Read through the material below and find each line that has the word "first"; copy it.

(Exercise data)

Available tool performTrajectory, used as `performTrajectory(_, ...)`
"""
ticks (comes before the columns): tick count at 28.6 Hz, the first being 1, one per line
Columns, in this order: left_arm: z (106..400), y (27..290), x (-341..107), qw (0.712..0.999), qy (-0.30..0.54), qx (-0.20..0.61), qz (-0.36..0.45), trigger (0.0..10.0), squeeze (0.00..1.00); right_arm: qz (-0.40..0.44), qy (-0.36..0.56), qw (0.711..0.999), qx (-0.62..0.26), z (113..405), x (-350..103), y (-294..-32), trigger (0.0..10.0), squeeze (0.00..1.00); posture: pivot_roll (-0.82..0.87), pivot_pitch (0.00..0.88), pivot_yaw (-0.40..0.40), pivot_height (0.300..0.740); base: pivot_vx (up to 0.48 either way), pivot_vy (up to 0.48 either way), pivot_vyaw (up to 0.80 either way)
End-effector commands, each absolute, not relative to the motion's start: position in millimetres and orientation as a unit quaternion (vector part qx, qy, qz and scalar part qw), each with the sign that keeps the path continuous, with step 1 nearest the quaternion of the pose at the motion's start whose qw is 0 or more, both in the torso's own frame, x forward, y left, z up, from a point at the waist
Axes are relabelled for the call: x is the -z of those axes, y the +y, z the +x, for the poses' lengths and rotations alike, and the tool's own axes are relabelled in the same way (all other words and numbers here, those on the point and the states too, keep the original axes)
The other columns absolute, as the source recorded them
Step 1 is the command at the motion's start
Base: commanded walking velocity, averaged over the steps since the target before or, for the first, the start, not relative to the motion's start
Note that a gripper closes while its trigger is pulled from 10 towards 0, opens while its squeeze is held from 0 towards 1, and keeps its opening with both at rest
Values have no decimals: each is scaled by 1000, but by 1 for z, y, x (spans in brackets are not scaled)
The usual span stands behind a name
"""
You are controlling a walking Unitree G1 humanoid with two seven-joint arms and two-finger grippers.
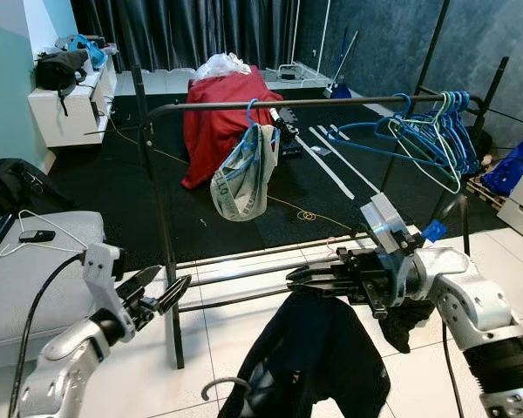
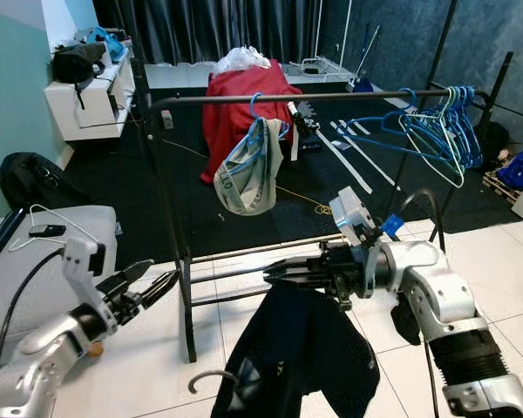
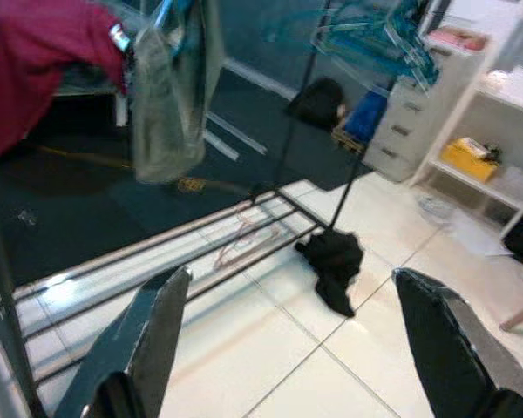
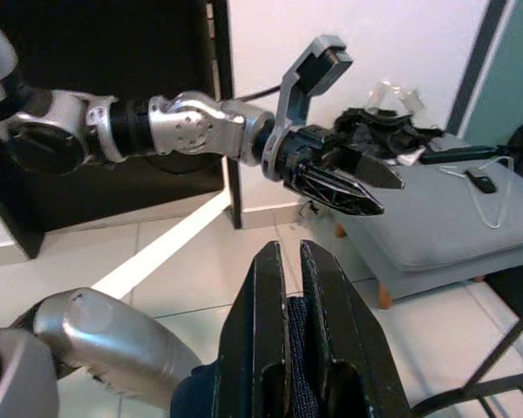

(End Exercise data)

Solution to the problem:
ticks (comes before the columns): tick count at 28.6 Hz, the first being 1, one per line
Base: commanded walking velocity, averaged over the steps since the target before or, for the first, the start, not relative to the motion's start

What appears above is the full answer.